*EXERCISE:* If a line in the data contains "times", copy it out.

DATA TO USE Block Start

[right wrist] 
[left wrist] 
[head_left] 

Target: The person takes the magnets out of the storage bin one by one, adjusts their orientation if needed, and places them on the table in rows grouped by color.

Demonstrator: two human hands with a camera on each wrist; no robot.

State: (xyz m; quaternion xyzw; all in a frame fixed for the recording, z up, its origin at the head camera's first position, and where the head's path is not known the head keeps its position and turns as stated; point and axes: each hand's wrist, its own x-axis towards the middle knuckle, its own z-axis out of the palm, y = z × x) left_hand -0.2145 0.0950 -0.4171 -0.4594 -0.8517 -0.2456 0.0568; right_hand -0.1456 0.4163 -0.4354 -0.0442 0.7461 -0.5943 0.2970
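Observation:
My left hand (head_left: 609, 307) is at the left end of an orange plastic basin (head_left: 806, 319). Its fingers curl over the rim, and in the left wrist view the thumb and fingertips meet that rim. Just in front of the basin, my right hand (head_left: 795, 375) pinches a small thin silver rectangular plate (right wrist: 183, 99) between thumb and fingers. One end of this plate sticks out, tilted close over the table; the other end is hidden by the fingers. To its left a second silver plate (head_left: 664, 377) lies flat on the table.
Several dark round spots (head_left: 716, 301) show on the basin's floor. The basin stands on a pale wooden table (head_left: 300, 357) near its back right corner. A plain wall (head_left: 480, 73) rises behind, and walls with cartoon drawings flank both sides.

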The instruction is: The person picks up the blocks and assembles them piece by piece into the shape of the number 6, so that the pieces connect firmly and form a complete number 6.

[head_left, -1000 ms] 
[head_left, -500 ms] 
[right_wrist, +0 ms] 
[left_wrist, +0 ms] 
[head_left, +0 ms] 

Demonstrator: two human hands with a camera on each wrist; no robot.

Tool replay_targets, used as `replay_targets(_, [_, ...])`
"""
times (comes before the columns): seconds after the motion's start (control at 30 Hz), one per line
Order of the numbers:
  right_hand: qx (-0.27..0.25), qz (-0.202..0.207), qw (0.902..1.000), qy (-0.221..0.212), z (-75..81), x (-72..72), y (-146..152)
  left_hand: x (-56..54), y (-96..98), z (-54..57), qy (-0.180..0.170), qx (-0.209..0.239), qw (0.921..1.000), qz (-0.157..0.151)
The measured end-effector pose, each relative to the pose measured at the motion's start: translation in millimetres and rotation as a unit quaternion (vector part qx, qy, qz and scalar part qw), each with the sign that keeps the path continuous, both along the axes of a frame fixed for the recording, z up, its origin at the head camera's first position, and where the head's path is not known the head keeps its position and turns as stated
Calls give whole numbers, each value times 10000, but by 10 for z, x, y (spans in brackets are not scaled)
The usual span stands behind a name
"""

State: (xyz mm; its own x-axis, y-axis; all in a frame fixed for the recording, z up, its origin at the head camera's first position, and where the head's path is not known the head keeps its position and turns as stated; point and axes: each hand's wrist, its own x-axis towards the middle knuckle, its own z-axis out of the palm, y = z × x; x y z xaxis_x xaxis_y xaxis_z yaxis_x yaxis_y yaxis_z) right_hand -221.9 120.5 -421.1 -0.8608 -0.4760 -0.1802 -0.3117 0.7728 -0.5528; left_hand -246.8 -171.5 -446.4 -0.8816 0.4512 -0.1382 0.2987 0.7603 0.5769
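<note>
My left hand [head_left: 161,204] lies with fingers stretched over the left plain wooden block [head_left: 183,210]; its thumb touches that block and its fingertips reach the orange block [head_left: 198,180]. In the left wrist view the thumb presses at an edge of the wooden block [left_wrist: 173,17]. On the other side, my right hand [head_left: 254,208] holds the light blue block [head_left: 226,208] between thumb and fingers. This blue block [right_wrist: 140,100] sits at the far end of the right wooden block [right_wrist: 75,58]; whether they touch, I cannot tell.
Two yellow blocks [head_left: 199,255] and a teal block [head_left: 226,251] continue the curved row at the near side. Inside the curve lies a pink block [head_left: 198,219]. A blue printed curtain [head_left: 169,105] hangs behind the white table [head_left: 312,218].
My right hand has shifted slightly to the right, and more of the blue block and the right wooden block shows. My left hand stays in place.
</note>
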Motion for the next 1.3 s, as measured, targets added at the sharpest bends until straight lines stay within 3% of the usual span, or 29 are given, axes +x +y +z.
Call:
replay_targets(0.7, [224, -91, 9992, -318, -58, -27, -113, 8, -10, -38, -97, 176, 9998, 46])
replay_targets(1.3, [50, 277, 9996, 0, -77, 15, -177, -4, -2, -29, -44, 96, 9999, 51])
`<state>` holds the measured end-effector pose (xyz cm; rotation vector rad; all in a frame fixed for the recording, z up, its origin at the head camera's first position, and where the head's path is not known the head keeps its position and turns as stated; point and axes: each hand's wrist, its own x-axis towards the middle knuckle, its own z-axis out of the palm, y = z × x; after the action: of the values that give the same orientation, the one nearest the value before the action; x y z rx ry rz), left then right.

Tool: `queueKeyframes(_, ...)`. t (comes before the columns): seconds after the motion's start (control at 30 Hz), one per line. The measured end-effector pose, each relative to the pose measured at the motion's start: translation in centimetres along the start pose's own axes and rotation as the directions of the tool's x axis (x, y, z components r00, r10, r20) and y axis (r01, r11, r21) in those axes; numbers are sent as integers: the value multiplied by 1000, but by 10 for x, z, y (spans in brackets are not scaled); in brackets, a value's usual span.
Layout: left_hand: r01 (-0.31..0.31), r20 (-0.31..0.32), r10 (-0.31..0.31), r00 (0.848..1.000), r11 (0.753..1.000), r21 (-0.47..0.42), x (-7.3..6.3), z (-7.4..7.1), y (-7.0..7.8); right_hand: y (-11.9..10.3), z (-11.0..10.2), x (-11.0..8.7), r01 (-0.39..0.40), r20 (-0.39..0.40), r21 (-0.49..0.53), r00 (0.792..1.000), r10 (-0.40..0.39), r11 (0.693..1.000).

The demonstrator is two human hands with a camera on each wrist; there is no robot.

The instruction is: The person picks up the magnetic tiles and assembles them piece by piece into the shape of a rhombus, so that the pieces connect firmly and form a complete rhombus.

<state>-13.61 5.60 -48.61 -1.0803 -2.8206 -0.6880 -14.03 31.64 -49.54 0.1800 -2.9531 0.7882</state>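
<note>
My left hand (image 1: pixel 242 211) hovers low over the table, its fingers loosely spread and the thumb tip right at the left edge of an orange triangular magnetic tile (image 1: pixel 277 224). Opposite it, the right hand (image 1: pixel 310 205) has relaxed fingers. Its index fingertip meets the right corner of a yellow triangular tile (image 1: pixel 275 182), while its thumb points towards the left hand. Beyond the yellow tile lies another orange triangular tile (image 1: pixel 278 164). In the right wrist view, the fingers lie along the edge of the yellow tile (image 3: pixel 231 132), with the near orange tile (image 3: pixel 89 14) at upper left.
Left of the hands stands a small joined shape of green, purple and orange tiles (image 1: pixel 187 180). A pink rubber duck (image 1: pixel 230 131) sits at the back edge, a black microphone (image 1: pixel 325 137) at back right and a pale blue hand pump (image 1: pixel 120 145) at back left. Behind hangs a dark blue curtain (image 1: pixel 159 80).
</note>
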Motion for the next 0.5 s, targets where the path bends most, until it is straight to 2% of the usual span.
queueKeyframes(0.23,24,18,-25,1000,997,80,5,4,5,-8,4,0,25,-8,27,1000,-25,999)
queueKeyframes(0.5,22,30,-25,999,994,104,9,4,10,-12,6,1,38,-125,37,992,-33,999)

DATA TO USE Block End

*REPLY TO THE TASK:*
times (comes before the columns): seconds after the motion's start (control at 30 Hz), one per line
Calls give whole numbers, each value times 10000, but by 10 for z, x, y (spans in brackets are not scaled)

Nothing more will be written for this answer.